Assigned task: Every line of the data that contains the string "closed" must be copied.

Data section:
━━━━━━━━

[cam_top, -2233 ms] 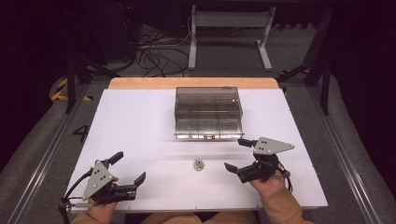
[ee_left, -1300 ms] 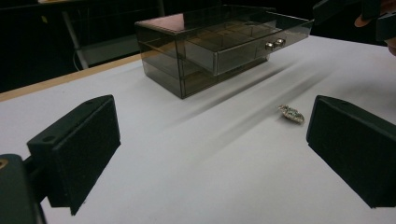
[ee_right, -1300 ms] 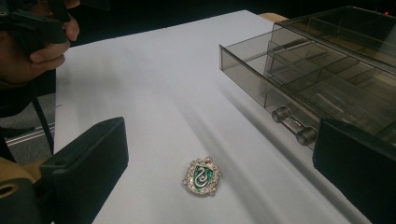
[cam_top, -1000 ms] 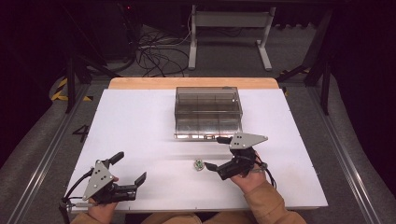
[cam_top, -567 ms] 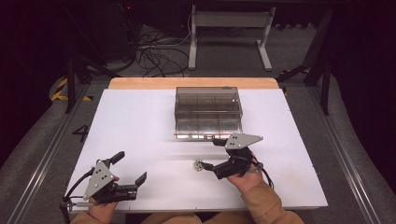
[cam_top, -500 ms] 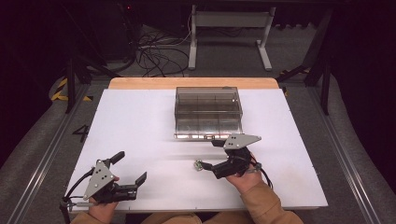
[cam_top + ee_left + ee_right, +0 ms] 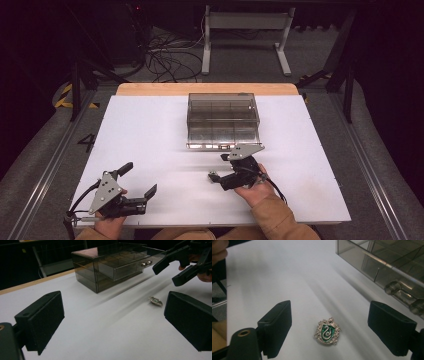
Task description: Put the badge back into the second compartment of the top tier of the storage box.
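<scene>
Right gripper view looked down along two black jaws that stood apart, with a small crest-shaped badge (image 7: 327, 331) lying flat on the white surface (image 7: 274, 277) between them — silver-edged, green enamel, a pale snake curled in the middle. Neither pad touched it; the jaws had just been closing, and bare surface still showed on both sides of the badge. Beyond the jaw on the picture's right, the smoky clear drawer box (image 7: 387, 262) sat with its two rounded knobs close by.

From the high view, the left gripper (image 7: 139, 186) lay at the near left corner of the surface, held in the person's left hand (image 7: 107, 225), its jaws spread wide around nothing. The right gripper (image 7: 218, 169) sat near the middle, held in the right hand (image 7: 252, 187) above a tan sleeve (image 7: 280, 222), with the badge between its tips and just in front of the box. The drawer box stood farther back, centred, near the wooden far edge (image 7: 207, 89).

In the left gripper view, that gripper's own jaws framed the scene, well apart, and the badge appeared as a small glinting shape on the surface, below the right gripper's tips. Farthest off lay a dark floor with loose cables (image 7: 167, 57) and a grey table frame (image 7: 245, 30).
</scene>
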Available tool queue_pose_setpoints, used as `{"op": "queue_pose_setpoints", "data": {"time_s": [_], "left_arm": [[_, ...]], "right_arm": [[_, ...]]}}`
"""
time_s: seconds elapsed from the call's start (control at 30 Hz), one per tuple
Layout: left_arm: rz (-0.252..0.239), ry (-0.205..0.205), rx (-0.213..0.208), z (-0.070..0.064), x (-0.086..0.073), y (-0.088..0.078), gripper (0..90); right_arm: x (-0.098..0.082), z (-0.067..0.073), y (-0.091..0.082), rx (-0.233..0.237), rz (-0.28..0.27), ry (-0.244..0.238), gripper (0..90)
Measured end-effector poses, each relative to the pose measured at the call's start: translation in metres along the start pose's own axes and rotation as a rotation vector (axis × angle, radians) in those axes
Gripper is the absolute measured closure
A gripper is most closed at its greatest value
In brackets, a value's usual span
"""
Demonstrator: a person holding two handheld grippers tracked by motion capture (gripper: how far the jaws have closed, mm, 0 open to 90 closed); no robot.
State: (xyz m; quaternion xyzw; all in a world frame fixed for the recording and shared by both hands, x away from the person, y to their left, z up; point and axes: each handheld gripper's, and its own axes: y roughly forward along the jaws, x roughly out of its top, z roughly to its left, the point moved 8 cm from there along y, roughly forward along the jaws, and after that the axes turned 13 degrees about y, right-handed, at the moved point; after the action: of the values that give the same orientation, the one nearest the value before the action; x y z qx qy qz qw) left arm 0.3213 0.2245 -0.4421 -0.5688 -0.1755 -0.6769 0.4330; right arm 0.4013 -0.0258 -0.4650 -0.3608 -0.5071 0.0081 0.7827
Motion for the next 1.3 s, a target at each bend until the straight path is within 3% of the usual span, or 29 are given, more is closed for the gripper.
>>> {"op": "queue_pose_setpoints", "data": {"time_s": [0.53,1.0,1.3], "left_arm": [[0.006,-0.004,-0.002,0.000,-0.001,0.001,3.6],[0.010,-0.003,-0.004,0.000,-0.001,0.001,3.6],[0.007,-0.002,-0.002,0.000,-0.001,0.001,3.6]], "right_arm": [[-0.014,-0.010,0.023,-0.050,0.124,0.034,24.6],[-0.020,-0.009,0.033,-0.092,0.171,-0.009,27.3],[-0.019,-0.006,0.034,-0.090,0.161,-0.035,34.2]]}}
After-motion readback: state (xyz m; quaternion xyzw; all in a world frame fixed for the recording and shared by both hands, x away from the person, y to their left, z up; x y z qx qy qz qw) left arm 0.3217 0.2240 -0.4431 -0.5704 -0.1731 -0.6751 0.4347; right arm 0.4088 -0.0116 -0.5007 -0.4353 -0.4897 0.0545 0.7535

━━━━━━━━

Answer:
A gripper is most closed at its greatest value
Demonstrator: a person holding two handheld grippers tracked by motion capture (gripper: how far the jaws have closed, mm, 0 open to 90 closed); no robot.
Motion for the next 1.3 s, a target at each bend until the straight path is within 3% of the usual span, or 29 are given, more is closed for the gripper.

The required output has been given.